> What is being asked:
Your answer must repeat the full listing, line for line.

> Data:

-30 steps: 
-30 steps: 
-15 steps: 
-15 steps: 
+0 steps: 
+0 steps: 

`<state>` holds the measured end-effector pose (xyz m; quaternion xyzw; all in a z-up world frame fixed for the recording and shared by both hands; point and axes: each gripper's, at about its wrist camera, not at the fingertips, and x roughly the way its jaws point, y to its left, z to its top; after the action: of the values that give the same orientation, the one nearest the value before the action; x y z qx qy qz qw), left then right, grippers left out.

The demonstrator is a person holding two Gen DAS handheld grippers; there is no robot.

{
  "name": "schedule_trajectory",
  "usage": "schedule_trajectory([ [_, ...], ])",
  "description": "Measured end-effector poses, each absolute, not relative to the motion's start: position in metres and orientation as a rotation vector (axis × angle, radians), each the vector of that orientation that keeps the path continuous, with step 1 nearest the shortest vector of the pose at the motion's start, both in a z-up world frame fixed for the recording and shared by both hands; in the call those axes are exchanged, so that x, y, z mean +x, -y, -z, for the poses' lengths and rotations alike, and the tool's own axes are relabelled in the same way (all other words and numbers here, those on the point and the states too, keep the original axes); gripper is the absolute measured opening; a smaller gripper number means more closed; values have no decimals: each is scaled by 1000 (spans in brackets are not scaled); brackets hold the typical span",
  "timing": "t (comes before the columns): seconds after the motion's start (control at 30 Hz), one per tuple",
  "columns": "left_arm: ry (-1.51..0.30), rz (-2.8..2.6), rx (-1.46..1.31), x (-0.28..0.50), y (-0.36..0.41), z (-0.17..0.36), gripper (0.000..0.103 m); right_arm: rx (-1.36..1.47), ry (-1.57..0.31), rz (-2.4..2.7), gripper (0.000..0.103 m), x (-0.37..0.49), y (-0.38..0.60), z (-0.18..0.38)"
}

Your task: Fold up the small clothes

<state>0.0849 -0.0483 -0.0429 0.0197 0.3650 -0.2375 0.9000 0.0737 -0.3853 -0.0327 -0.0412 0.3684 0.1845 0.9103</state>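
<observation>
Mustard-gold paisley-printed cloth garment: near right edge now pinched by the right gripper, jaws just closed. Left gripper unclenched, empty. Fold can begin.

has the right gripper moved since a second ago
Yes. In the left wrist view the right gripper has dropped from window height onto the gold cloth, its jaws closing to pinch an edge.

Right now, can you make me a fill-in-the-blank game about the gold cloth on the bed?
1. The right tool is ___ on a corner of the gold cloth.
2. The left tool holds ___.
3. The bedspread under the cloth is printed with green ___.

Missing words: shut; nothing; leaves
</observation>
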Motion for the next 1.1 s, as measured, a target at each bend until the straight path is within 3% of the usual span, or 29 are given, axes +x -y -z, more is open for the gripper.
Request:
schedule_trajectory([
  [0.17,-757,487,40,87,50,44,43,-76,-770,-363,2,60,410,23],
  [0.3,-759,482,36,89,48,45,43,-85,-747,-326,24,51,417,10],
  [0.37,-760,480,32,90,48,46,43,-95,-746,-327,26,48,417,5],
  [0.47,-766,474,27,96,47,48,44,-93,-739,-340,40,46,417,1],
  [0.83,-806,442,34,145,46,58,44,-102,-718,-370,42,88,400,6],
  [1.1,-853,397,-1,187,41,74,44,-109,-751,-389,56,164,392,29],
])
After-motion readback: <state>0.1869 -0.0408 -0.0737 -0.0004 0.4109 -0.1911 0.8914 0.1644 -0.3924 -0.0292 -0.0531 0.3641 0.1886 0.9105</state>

> Final answer:
-30 steps: 
-30 steps: 
-15 steps: 
-15 steps: 
+0 steps: 
+0 steps: 

`<state>` holds the measured end-effector pose (xyz m; quaternion xyzw; all in a z-up world frame fixed for the recording and shared by both hands; point and axes: each gripper's, at about its wrist camera, not at the fingertips, and x roughly the way its jaws point, y to its left, z to its top; after the action: of the values that give the same orientation, the one nearest the value before the action; x y z qx qy qz qw), left then right, grippers left out.

The demonstrator is a person holding two Gen DAS handheld grippers; there is no robot.

{
  "name": "schedule_trajectory",
  "usage": "schedule_trajectory([ [_, ...], ])",
  "description": "Measured end-effector poses, each absolute, not relative to the motion's start: position in metres and orientation as a rotation vector (axis × angle, radians), each the vector of that orientation that keeps the path continuous, with step 1 nearest the shortest vector of the pose at the motion's start, both in a z-up world frame fixed for the recording and shared by both hands; in the call those axes are exchanged, so that x, y, z mean +x, -y, -z, for the poses' lengths and rotations alike, and the tool's own axes are relabelled in the same way (all other words and numbers here, those on the point and the states too, keep the original axes); gripper is the absolute measured opening; a smaller gripper number means more closed; values have no decimals: each is scaled by 1000 (spans in brackets are not scaled); brackets hold the typical span",
  "timing": "t (comes before the columns): seconds after the motion's start (control at 30 Hz), one per tuple",
  "columns": "left_arm: ry (-1.51..0.30), rz (-2.8..2.6), rx (-1.46..1.31), x (-0.28..0.50), y (-0.36..0.41), z (-0.17..0.36), gripper (0.000..0.103 m); right_arm: rx (-1.36..1.47), ry (-1.57..0.31), rz (-2.4..2.7), gripper (0.000..0.103 m), x (-0.37..0.49), y (-0.38..0.60), z (-0.18..0.38)"
}

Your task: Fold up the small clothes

<state>0.0849 -0.0483 -0.0429 0.0197 0.3650 -0.2375 0.9000 0.0737 -0.3853 -0.0327 -0.0412 0.3684 0.1845 0.9103</state>
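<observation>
Mustard-gold paisley-printed cloth garment: near right edge now pinched by the right gripper, jaws just closed. Left gripper unclenched, empty. Fold can begin.

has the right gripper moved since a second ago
Yes. In the left wrist view the right gripper has dropped from window height onto the gold cloth, its jaws closing to pinch an edge.

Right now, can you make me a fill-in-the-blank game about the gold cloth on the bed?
1. The right tool is ___ on a corner of the gold cloth.
2. The left tool holds ___.
3. The bedspread under the cloth is printed with green ___.

Missing words: shut; nothing; leaves
</observation>
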Motion for the next 1.1 s, as measured, a target at each bend until the straight path is within 3% of the usual span, or 29 are given, axes +x -y -z, more is open for the gripper.
Request:
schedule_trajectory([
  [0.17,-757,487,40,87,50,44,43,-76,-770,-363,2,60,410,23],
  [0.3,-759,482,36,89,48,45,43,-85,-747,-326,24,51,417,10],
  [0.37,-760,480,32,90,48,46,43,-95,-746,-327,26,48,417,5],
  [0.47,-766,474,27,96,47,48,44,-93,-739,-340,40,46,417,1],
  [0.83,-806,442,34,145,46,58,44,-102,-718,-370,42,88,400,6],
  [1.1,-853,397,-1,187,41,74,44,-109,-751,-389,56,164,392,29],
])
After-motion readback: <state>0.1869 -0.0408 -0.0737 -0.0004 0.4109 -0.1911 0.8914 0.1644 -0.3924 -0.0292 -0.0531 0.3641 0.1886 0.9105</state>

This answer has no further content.